Problem description>
Give only the number of lines in the data that contain the word "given".

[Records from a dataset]
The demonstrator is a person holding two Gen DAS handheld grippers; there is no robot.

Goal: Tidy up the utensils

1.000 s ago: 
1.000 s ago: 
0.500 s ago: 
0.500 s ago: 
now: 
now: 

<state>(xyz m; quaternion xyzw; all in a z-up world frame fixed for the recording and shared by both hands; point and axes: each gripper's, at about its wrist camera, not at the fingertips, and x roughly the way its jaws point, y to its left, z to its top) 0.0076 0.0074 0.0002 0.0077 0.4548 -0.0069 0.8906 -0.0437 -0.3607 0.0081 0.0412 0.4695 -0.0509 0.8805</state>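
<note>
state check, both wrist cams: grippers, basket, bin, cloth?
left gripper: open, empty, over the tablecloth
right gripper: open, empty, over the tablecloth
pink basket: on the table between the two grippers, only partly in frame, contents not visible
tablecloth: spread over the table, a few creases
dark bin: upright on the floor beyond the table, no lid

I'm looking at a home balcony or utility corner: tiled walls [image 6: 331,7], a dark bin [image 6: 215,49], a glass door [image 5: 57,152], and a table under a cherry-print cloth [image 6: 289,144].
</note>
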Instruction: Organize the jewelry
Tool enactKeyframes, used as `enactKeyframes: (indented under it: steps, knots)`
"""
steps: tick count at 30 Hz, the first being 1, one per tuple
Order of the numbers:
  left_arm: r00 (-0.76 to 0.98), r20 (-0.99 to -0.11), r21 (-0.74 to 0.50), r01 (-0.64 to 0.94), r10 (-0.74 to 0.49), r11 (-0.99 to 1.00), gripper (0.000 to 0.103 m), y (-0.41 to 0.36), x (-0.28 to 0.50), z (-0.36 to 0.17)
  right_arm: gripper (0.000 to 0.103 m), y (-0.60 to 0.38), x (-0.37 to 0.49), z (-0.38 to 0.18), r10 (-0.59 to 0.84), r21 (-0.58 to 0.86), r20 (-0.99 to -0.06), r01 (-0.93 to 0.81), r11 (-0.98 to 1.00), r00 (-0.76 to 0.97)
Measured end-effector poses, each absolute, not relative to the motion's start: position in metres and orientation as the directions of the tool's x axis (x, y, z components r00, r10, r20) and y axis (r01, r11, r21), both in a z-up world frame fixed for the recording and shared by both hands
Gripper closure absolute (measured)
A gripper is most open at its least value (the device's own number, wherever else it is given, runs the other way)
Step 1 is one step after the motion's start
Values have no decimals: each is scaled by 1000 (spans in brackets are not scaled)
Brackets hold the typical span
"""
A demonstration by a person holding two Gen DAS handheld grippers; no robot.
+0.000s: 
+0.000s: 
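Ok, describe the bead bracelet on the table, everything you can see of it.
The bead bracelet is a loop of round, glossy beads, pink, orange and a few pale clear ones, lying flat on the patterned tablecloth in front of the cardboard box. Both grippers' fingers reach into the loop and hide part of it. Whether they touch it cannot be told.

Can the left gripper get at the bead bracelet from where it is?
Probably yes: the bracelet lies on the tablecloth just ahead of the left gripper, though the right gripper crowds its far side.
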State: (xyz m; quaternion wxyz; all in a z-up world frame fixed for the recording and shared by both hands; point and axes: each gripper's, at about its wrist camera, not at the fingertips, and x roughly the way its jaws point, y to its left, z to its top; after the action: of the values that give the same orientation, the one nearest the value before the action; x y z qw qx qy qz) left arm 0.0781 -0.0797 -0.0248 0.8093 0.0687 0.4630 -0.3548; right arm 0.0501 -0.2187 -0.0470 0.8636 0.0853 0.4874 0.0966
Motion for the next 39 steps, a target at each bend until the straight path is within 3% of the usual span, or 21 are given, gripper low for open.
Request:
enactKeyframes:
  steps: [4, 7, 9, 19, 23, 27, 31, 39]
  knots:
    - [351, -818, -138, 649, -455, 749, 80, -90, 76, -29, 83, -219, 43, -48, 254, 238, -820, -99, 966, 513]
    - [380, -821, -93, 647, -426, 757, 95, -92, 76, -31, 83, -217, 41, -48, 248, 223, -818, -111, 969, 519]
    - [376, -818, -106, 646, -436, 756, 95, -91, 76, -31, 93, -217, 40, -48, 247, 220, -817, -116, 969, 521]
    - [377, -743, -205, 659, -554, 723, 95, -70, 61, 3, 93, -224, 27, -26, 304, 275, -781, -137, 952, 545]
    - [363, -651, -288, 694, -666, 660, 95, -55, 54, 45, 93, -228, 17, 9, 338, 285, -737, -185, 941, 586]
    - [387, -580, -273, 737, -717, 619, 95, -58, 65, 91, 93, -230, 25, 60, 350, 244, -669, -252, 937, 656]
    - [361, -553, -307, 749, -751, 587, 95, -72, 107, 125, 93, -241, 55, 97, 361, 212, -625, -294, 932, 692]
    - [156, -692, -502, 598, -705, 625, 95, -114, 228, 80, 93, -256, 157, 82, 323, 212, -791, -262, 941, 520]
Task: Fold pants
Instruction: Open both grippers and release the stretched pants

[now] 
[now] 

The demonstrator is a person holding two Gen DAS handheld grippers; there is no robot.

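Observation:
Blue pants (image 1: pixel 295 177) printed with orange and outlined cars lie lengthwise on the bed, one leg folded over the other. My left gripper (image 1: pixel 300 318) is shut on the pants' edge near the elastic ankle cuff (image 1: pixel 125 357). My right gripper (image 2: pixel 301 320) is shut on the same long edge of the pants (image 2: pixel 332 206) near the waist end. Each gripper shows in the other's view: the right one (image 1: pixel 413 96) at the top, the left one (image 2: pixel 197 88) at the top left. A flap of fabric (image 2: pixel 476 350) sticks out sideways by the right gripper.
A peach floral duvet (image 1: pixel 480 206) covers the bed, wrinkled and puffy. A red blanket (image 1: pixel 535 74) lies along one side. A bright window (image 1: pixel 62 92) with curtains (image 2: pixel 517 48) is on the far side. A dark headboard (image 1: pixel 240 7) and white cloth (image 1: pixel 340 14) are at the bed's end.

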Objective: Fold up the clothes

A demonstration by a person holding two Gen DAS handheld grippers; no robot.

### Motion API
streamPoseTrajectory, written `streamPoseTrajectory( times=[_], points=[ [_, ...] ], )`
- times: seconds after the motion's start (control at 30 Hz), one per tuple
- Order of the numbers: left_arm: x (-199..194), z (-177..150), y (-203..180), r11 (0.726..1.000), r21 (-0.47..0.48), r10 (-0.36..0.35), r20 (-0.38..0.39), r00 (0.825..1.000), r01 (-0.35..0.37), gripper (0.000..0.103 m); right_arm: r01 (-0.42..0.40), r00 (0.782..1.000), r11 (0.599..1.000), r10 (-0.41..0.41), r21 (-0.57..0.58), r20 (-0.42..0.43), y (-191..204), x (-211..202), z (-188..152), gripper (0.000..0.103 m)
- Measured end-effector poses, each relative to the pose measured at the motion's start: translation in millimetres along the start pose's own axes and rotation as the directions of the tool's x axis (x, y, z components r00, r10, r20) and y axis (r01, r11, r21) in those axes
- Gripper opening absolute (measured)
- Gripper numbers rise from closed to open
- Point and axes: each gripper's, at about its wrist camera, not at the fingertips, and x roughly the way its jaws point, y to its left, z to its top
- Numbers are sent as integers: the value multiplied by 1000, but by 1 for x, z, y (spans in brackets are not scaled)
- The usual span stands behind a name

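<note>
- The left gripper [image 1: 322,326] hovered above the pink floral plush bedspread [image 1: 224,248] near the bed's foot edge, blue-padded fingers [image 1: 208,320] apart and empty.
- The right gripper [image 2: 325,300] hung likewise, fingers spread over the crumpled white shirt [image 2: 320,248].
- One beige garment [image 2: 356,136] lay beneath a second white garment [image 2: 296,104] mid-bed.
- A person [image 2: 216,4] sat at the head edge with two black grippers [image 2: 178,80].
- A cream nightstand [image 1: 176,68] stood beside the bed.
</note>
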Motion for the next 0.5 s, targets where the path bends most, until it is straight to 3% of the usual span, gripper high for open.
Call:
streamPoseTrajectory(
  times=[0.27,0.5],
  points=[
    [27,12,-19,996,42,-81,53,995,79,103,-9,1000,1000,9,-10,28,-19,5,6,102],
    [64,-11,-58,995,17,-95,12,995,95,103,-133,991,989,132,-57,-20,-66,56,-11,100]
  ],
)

Result of the exercise>
2